= Beginning of Section =

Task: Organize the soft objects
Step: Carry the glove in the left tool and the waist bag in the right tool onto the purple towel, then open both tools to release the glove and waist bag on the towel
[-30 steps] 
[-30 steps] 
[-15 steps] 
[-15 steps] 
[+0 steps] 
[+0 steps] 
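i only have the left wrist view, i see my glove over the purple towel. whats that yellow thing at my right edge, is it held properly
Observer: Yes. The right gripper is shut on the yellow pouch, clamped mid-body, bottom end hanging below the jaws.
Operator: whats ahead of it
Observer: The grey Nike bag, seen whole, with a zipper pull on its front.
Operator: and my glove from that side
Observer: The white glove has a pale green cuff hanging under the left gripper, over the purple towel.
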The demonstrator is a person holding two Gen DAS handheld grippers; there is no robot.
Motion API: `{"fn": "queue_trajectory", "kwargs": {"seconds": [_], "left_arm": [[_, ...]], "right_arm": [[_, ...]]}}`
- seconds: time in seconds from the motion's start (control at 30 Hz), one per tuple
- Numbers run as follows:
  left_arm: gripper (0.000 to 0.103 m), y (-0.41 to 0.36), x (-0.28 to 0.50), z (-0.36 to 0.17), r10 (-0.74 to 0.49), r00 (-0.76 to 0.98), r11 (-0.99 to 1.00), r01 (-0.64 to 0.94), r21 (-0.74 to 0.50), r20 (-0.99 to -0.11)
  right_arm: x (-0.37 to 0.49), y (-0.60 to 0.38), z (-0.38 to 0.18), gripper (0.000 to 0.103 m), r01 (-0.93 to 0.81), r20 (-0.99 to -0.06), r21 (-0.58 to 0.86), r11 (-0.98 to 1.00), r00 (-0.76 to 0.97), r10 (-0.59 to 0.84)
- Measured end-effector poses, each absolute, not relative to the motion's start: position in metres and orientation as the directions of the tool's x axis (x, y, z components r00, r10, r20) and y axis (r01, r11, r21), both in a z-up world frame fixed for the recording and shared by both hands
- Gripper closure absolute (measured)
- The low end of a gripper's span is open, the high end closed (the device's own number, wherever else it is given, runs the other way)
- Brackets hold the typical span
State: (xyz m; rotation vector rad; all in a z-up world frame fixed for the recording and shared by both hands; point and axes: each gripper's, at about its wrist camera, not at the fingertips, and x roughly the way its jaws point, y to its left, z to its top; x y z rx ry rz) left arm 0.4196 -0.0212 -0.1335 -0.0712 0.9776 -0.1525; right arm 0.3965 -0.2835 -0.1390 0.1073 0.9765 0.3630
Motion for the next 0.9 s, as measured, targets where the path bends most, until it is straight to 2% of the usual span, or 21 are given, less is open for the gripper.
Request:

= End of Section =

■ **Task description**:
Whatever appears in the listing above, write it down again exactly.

■ **Solution to the problem**:
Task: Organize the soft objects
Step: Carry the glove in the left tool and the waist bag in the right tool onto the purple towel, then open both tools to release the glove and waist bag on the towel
[-30 steps] 
[-30 steps] 
[-15 steps] 
[-15 steps] 
[+0 steps] 
[+0 steps] 
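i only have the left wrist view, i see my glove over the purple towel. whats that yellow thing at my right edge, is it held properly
Observer: Yes. The right gripper is shut on the yellow pouch, clamped mid-body, bottom end hanging below the jaws.
Operator: whats ahead of it
Observer: The grey Nike bag, seen whole, with a zipper pull on its front.
Operator: and my glove from that side
Observer: The white glove has a pale green cuff hanging under the left gripper, over the purple towel.
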The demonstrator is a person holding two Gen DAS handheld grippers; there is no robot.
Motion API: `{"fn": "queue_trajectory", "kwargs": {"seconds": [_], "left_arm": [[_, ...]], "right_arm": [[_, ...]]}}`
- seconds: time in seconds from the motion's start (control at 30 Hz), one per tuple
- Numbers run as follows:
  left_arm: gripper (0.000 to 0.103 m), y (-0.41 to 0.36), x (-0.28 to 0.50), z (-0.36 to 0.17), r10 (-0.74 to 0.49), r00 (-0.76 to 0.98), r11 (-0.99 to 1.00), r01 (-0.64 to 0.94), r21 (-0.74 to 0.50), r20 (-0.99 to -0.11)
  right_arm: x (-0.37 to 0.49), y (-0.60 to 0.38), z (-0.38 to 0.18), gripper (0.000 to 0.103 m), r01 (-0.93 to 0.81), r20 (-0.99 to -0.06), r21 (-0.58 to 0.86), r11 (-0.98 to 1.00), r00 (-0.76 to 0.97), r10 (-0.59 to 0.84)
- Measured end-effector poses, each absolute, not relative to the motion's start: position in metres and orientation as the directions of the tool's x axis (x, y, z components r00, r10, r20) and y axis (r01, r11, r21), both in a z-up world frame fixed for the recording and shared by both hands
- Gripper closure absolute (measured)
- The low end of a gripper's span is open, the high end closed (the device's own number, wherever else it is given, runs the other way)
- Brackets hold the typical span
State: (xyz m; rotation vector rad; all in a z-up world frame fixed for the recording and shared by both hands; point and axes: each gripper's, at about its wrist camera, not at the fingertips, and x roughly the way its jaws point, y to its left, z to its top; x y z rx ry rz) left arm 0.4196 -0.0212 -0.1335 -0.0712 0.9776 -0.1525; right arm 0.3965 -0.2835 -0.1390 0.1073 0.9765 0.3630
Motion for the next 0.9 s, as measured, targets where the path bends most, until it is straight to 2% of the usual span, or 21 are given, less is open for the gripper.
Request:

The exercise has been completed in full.